GIVEN DATA »
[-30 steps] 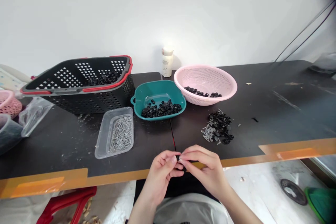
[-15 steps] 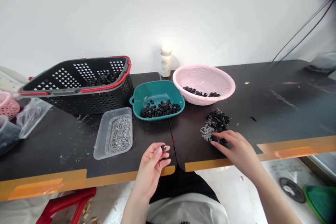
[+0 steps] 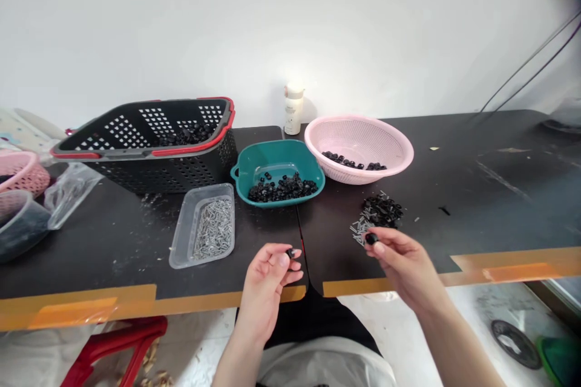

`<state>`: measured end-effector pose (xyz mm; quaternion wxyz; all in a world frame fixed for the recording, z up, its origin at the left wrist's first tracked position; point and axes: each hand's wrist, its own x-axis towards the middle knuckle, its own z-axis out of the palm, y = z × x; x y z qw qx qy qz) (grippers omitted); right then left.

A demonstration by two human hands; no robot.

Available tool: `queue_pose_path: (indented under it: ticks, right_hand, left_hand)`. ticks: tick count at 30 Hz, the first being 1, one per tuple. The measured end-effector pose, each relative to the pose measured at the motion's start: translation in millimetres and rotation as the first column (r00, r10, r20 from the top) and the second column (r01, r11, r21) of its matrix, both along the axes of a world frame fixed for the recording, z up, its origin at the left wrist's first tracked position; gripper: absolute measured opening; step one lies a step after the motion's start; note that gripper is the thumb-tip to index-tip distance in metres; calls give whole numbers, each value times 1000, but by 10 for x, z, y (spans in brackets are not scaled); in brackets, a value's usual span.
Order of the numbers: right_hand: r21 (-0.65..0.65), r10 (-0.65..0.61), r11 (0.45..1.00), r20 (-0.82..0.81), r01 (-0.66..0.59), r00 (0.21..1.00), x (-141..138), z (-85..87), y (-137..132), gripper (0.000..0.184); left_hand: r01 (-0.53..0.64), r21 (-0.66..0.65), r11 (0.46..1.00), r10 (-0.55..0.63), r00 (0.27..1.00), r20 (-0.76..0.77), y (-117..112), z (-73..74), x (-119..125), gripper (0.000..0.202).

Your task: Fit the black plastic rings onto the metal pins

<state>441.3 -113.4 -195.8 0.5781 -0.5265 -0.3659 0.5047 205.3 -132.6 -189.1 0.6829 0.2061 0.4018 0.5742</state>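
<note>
**Black plastic pieces pinched in both hands at a dark table**

The left hand (image 3: 265,278) is half closed, its thumb and fingertips pinching one small black piece (image 3: 290,253) over the table's near edge. The right hand (image 3: 403,266) pinches another small black piece (image 3: 371,239) between thumb and forefinger, just beside a loose heap of black pieces (image 3: 381,210) and silver screws (image 3: 358,232) on the dark table (image 3: 476,193). Farther along lie a teal tray (image 3: 279,154) of black pieces, a pink colander (image 3: 358,133) holding more, a clear plastic tray (image 3: 181,242) of screws, and a black perforated basket (image 3: 136,175) with red-trimmed rim and black pieces inside.
</note>
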Motion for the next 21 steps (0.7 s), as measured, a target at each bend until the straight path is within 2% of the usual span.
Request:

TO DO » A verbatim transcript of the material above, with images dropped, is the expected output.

ANSWER AREA »
[-30 steps] 
[-15 steps] 
[+0 steps] 

`<state>`: measured end-effector pose (xyz mm; quaternion wxyz; all in a world frame fixed for the recording, z up, its origin at the left wrist's first tracked position; point and axes: each hand's wrist, its own x-axis towards the middle knuckle, its own z-axis out of the palm, y = z × x; x y z qw qx qy qz) (grippers omitted); right then left.

A demonstration by two human hands; no robot.

Available tool: `queue_pose_path: (indented under it: ticks, right_hand, left_hand)`. ticks: tick count at 30 Hz, the first being 1, one per tuple. The measured end-effector pose, each relative to the pose measured at the motion's start: translation in millimetres and rotation as the first column (r00, r10, r20 from the top) and the second column (r01, r11, r21) of its matrix, both along the axes of a world frame fixed for the recording, z up, its origin at the left wrist's first tracked position; gripper: absolute measured opening; step one lies a step after the motion's start; note that gripper is the thumb-tip to index-tip distance in metres; calls give whole numbers, each value times 1000, but by 10 for x, z, y (spans in brackets are not scaled); in brackets, a value's usual span.
Order of the numbers: right_hand: r21 (-0.65..0.65), r10 (-0.65..0.61), r11 (0.45..1.00), r20 (-0.82..0.81), r01 (-0.66..0.59), r00 (0.21..1.00), x (-141..138), z (-85..87), y (-137..132), gripper (0.000..0.184); left_hand: r01 (-0.53..0.64), r21 (-0.66..0.65), r11 (0.46..1.00), r10 (-0.55..0.63), r00 (0.27..1.00), r20 (-0.76..0.77), y (-117..112), z (-73..74), x (-119..125), gripper (0.000..0.202).

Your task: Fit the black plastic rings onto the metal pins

<state>441.3 -113.4 -195.8 0.5781 -0.5265 -0.3659 0.5047 205.3 -132.6 -189.1 0.6829 0.2061 0.4018 0.5742</state>
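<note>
**Black plastic pieces pinched in both hands at a dark table**

The left hand (image 3: 265,278) is half closed, its thumb and fingertips pinching one small black piece (image 3: 290,253) over the table's near edge. The right hand (image 3: 403,266) pinches another small black piece (image 3: 371,239) between thumb and forefinger, just beside a loose heap of black pieces (image 3: 381,210) and silver screws (image 3: 358,232) on the dark table (image 3: 476,193). Farther along lie a teal tray (image 3: 279,154) of black pieces, a pink colander (image 3: 358,133) holding more, a clear plastic tray (image 3: 181,242) of screws, and a black perforated basket (image 3: 136,175) with red-trimmed rim and black pieces inside.
</note>
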Motion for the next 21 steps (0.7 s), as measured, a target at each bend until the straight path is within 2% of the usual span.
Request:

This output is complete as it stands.